TASK BRIEF:
Among the records below, find each line that includes the string "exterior" and copy it.
INFORMATION PROVIDED section start
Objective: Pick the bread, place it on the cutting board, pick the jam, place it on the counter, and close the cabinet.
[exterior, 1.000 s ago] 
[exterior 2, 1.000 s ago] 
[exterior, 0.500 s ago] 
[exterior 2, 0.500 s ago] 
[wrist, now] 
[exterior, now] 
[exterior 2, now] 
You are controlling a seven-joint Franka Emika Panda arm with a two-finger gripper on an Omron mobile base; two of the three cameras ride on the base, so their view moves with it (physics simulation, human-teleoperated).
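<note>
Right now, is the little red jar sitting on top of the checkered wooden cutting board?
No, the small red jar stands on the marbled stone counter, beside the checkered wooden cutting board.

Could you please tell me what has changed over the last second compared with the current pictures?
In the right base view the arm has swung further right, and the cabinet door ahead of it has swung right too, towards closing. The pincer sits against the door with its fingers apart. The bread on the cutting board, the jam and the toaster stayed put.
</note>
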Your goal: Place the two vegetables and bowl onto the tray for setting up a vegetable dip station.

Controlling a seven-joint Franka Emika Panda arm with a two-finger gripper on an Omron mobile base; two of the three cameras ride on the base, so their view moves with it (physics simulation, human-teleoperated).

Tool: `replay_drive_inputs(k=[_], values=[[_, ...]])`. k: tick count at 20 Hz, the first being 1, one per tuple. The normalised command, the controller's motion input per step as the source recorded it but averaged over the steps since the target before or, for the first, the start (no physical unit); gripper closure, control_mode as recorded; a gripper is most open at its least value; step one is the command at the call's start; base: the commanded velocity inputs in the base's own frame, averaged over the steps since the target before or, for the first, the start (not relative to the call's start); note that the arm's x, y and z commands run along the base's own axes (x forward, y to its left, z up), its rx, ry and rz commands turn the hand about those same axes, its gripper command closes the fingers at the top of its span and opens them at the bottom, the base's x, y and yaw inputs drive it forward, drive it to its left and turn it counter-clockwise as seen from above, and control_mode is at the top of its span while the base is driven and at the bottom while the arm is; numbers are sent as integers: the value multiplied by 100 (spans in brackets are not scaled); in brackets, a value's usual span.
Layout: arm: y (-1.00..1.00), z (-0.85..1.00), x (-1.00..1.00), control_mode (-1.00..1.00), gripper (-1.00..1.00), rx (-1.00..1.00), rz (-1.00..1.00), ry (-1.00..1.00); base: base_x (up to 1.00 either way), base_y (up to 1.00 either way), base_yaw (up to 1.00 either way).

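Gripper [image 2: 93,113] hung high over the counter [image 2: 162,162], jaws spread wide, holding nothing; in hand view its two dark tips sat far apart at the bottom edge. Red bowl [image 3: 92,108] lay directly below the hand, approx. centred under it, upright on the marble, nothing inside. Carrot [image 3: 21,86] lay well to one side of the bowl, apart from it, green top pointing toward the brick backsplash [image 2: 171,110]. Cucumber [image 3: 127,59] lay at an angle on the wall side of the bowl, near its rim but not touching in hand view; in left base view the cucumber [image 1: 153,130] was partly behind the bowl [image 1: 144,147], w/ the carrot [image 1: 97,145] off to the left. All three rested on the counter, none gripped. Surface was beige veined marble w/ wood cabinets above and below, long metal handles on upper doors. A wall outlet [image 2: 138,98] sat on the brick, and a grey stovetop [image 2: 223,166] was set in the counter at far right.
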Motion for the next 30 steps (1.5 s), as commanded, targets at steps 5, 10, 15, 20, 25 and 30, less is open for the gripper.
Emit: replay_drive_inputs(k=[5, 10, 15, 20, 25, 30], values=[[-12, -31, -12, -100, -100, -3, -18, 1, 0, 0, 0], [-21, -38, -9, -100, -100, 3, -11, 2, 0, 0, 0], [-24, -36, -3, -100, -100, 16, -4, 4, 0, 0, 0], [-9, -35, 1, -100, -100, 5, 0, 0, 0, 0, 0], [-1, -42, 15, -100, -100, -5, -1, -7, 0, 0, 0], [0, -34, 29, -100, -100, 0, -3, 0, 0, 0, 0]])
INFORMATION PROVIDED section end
RESPONSE BELOW:
[exterior, 1.000 s ago] 
[exterior 2, 1.000 s ago] 
[exterior, 0.500 s ago] 
[exterior 2, 0.500 s ago] 
[exterior, now] 
[exterior 2, now] 

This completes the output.